静和の代筆をした手紙の内容を思い出して、心配がよぎる。
大丈夫だとは思うのだけれど。
「ね、由貴。隆史おじさんたち、何処まで行ったんだろう」
「え?」
由貴も時計を見て、そうだね、と呟いた。
「ケーキと夕飯の食材だけを買うなら、行って戻って来れる時間だけど…。食材を選ぶのに迷ってるとか?」
「携帯にかけてみたら?」
「そうだね」
由貴が携帯を手に取る。その瞬間、着信が入った。
吉野智だ。
「四季、すごい。智から着信」
「ふふ」
──由貴は携帯に出た。
「──はい。智?」
携帯に出た由貴に、答えたのは隆史だった。
『ああ、ええと、由貴くん?』
「…何で親父が智の携帯で話してるの」
『ダメなんですか?』
「ダメってわけじゃないけど。智は?」
『吉野さんは…まだ食材選んでくれてて。僕は何選んだらいいのかわからないし』
「ふーん…」
少し様子が変だ、と思うのは気のせいだろうか?
「何かあったの?」
『いえ…特に。
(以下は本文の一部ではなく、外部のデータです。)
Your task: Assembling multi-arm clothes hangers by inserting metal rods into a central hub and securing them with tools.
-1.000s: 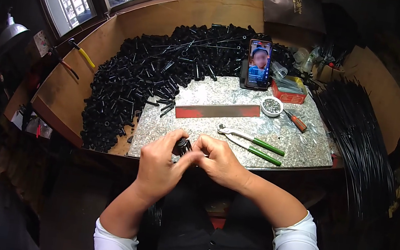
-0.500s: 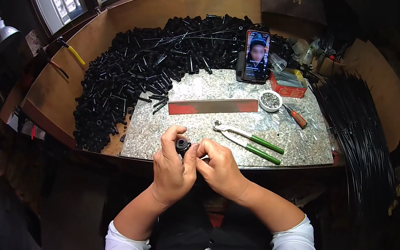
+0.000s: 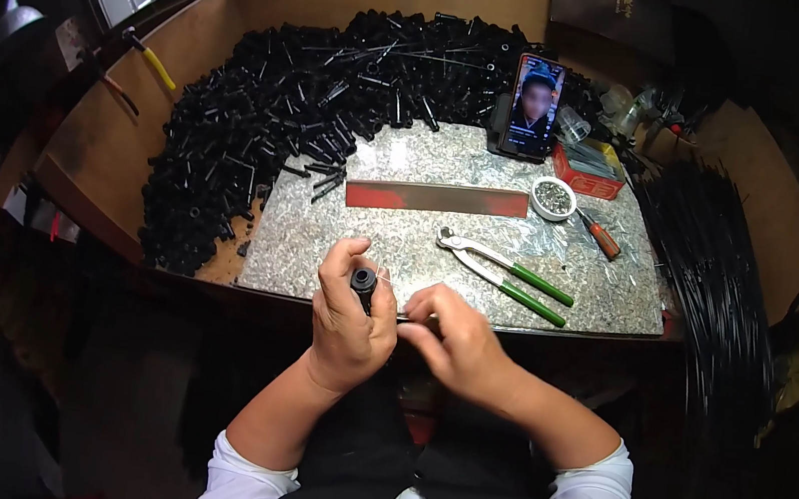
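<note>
My left hand [image 3: 350,319] is wrapped around a black tubular part [image 3: 363,290], its round hollow end tilted up towards me. A thin pale strand or wire [image 3: 384,279] sticks out beside that end, above my left thumb. Just to the right, my right hand [image 3: 458,343] is curled with thumb and forefinger close together, a little blurred. Whatever those fingertips pinch is too small to tell. Both hands hover over the front edge of the speckled stone slab [image 3: 413,145].
Green-handled pincers [image 3: 507,276] lie right of my hands. Beyond are a flat red-and-grey metal bar [image 3: 436,199], a white bowl of small metal bits [image 3: 553,199], a screwdriver [image 3: 604,240], a propped phone [image 3: 535,106] and a heap of black parts [image 3: 265,121]. Black rods [image 3: 708,280] hang at the right.
My right hand has drawn slightly away to the right from my left hand. The black part shows more of its length now. The view has shifted slightly.
</note>
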The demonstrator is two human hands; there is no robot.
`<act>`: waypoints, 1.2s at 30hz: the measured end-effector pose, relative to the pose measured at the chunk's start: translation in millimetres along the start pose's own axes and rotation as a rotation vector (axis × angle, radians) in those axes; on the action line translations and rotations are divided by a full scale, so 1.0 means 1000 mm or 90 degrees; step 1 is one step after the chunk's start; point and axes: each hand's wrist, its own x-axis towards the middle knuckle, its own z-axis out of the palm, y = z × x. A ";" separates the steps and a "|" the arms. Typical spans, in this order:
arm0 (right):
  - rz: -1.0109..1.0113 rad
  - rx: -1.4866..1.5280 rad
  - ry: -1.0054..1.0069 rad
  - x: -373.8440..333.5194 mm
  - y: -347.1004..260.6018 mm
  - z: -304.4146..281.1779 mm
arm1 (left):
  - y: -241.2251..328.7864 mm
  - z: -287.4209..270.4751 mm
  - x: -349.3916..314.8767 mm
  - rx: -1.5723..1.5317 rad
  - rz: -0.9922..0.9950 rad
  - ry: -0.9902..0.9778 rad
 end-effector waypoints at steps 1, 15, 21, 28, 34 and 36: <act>-0.015 -0.042 0.011 0.000 0.002 -0.008 | -0.001 0.001 -0.001 -0.024 -0.018 0.007; 0.065 -0.619 -0.056 -0.009 0.057 -0.060 | -0.008 -0.003 -0.013 -0.272 -0.286 -0.107; 0.033 -0.659 -0.067 -0.006 0.067 -0.062 | -0.002 -0.006 -0.010 -0.275 -0.254 -0.161; 0.094 -0.324 0.076 -0.012 0.032 -0.075 | -0.015 -0.009 -0.019 -0.377 -0.294 -0.182; -0.057 -0.351 -0.019 -0.013 0.006 -0.084 | -0.027 -0.002 -0.028 -0.290 -0.241 -0.165; -0.041 -0.440 -0.018 -0.009 -0.005 -0.083 | -0.027 0.001 -0.029 -0.277 -0.228 -0.141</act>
あまり遅くなると由貴くんたち心配するかなと思ったもので』
「それならいいけど」
『由貴くんたちは大丈夫ですか?』
「大丈夫だよ」
『ふふ。それなら良かった。もう少し待っていてくださいね』
隆史の話はそれだけだった。
通話を切って、由貴は首を傾げる。
「…変なの」
「何かあったの?」
「ううん。電話に出たの、親父だった。まだ食材選んでるんだって。それだけ」
「ふーん…」
四季はとりあえず隆史からの電話があったことにほっとする。
変なことに巻き込まれているのでなければ、いいのだ。